> _Problem to work on_:
Going down the data below, set down exactly the line with "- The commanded" and each line after it through the line with "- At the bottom"; no other lines.

> _Input data_:

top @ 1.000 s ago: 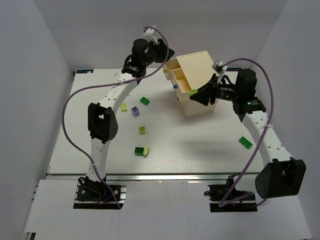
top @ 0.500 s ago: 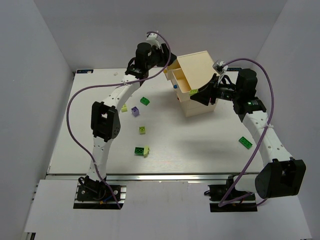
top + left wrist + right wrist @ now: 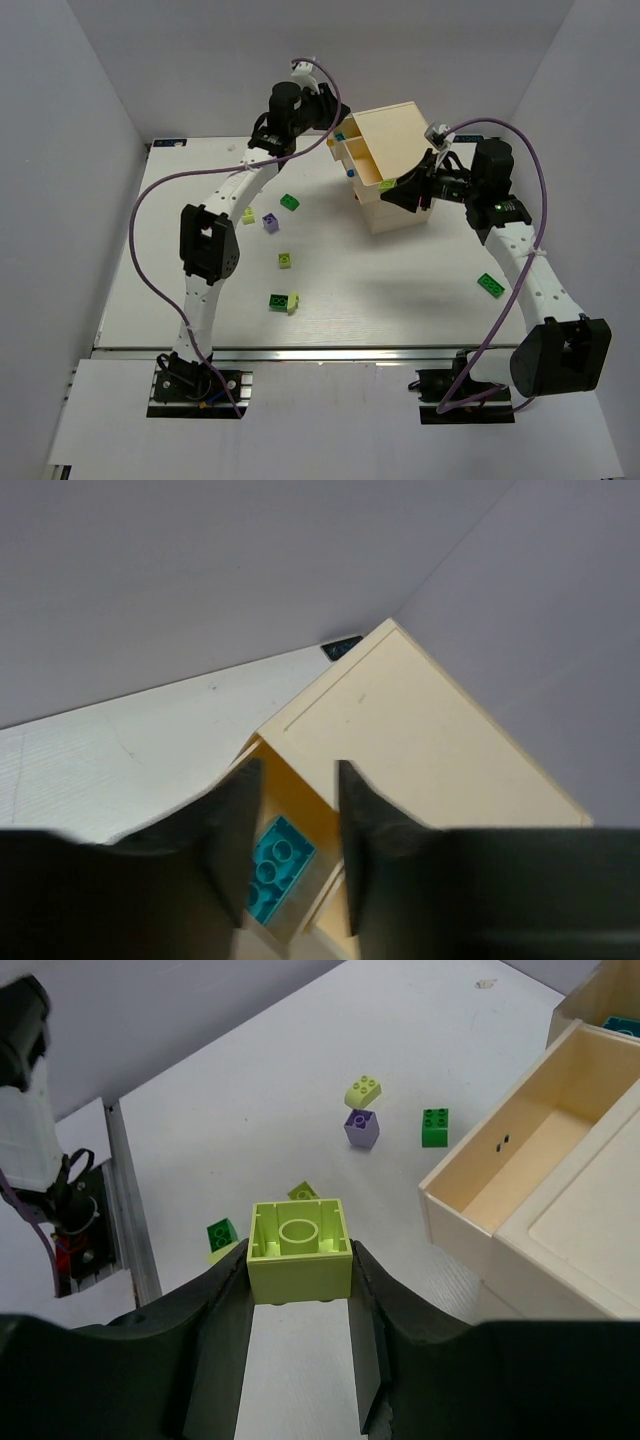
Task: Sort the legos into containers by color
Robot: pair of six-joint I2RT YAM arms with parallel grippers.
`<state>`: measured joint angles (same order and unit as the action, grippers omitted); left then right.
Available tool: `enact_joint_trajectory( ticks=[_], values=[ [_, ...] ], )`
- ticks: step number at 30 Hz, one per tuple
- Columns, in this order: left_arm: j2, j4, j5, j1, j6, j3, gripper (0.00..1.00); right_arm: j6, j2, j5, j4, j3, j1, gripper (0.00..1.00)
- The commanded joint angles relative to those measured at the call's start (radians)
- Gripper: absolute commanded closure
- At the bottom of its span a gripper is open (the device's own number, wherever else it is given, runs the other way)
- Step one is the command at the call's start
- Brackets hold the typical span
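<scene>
Top view: my left jaws hang over the top drawer [image 3: 347,135] at the far-left corner of the chest [image 3: 400,125]. My right jaws sit at the chest's front, just beside the middle drawer [image 3: 366,163] and nearer to it than my left arm. Loose legos [image 3: 286,260] lie on the surface [image 3: 400,290], well apart to the left.

Left wrist: my fingers [image 3: 232,830] stand parted, gripping nothing. A teal brick [image 3: 280,865] lies flat in the top drawer beneath them.

Right wrist: my right jaws are clenched on a pale yellow-green brick [image 3: 298,1222]. It is square with its hollow underside facing up, so there is no long axis to mind. The middle drawer lies ahead and to the right, pulled out and bare. I judge the brick must travel that way.
</scene>
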<state>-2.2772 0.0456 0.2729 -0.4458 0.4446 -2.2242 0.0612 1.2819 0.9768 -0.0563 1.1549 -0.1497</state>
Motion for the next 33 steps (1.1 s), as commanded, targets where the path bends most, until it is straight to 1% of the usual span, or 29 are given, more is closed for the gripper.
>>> enact_joint_trajectory(
  ticks=[1, 2, 3, 4, 5, 6, 7, 8, 9, 10, 11, 12, 13, 15, 16, 17, 18, 19, 22, 24, 27, 30, 33],
  values=[
    [0.204, -0.012, 0.005, -0.005, -0.012, 0.044, 0.62, -0.057, -0.01, -0.013, 0.0, -0.006, 0.006, 1.0],
    [0.25, -0.006, 0.005, 0.007, -0.007, 0.09, 0.73, -0.089, -0.007, -0.021, -0.013, -0.001, 0.001, 1.0],
    [0.302, -0.01, 0.008, 0.018, 0.003, 0.154, 0.9, -0.121, 0.0, -0.029, -0.034, 0.008, -0.001, 1.0],
    [0.364, -0.025, 0.002, 0.018, 0.008, 0.235, 0.96, -0.135, 0.003, -0.047, -0.043, 0.012, -0.005, 1.0],
    [0.495, -0.038, -0.011, 0.018, 0.008, 0.424, 0.97, -0.153, 0.004, -0.062, -0.056, 0.019, -0.005, 1.0],
    [0.563, -0.093, -0.023, 0.018, -0.012, 0.516, 0.95, -0.196, 0.007, -0.078, -0.08, 0.026, -0.019, 1.0],
    [0.623, -0.098, -0.044, 0.018, -0.027, 0.594, 0.91, -0.217, 0.008, -0.119, -0.089, 0.038, -0.024, 1.0],
    [0.733, -0.067, -0.057, 0.018, -0.041, 0.721, 0.84, -0.24, 0.013, -0.144, -0.108, 0.045, -0.033, 1.0],
    [0.784, -0.052, -0.078, 0.027, -0.079, 0.769, 0.72, -0.262, 0.022, -0.17, -0.115, 0.054, -0.046, 1.0],
    [0.833, -0.005, -0.099, 0.027, -0.099, 0.817, 0.53, -0.317, 0.028, -0.218, -0.131, 0.064, -0.063, 1.0],
    [0.881, 0.022, -0.135, 0.027, -0.115, 0.862, 0.46, -0.342, 0.037, -0.245, -0.142, 0.09, -0.07, 1.0],
    [0.969, 0.066, -0.155, 0.027, -0.147, 0.947, 0.41, -0.363, 0.06, -0.272, -0.16, 0.107, -0.085, 1.0],
    [1.011, 0.088, -0.17, 0.027, -0.164, 0.99, 0.37, -0.403, 0.074, -0.339, -0.172, 0.129, -0.103, 1.0],
    [1.093, 0.144, -0.219, 0.027, -0.199, 1.069, 0.34, -0.44, 0.132, -0.412, -0.226, 0.219, -0.125, 1.0],
    [1.172, 0.16, -0.247, 0.027, -0.213, 1.153, 0.32, -0.463, 0.152, -0.473, -0.246, 0.253, -0.163, 1.0],
    [1.211, 0.177, -0.295, 0.027, -0.23, 1.194, 0.31, -0.471, 0.19, -0.509, -0.273, 0.316, -0.174, 1.0],
    [1.279, 0.184, -0.316, 0.027, -0.239, 1.237, 0.3, -0.474, 0.209, -0.544, -0.283, 0.345, -0.197, 1.0],
    [1.309, 0.188, -0.342, 0.027, -0.247, 1.314, 0.28, -0.475, 0.229, -0.619, -0.287, 0.377, -0.22, 1.0],
    [1.401, 0.192, -0.4, 0.027, -0.271, 1.423, 0.26, -0.462, 0.316, -0.74, -0.323, 0.501, -0.252, 1.0],
    [1.429, 0.201, -0.417, 0.027, -0.291, 1.452, 0.25, -0.448, 0.391, -0.774, -0.361, 0.592, -0.263, 1.0],
    [1.466, 0.215, -0.448, 0.027, -0.313, 1.485, 0.25, -0.439, 0.459, -0.861, -0.386, 0.656, -0.277, 1.0],
    [1.493, 0.204, -0.454, 0.027, -0.31, 1.514, 0.22, -0.432, 0.491, -0.901, -0.384, 0.678, -0.283, 1.0],
    [1.495, 0.22, -0.463, 0.027, -0.314, 1.511, 0.22, -0.44, 0.514, -0.908, -0.39, 0.681, -0.287, 1.0]
  ],
)
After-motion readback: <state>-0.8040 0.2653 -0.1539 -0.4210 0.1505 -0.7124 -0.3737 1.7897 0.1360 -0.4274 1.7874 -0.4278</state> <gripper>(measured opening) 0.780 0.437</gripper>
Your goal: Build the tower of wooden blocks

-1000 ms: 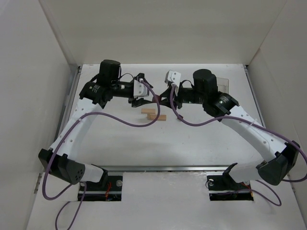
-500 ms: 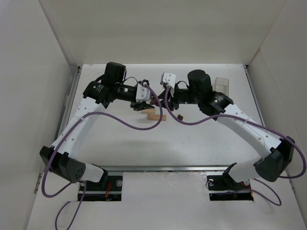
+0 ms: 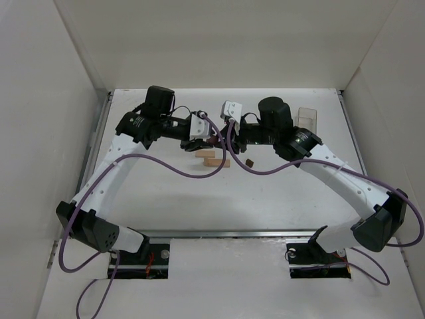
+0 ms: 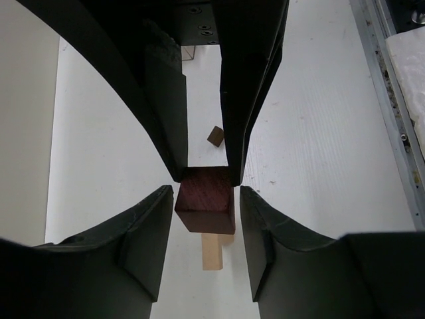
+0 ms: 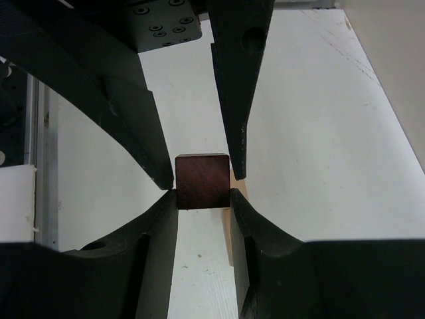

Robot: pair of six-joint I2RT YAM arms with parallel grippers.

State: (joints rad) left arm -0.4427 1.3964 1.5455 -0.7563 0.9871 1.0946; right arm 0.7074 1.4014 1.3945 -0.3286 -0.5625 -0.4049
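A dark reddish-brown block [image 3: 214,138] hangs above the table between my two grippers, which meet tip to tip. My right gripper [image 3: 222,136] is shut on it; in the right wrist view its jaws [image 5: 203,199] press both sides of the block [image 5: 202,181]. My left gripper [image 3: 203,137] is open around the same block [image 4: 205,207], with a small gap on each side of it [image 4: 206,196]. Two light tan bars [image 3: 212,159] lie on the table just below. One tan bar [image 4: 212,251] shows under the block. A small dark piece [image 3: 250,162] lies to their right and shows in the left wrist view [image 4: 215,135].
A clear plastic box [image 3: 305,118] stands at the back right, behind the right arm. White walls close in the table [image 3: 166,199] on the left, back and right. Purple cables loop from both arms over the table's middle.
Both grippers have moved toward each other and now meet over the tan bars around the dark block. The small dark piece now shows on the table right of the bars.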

> _Solution for this task_:
- The commanded joint angles relative to those measured at the call's start (radians)
- Gripper: absolute commanded closure
- At the bottom of its span a gripper is open (the device's own number, wherever else it is given, runs the other way)

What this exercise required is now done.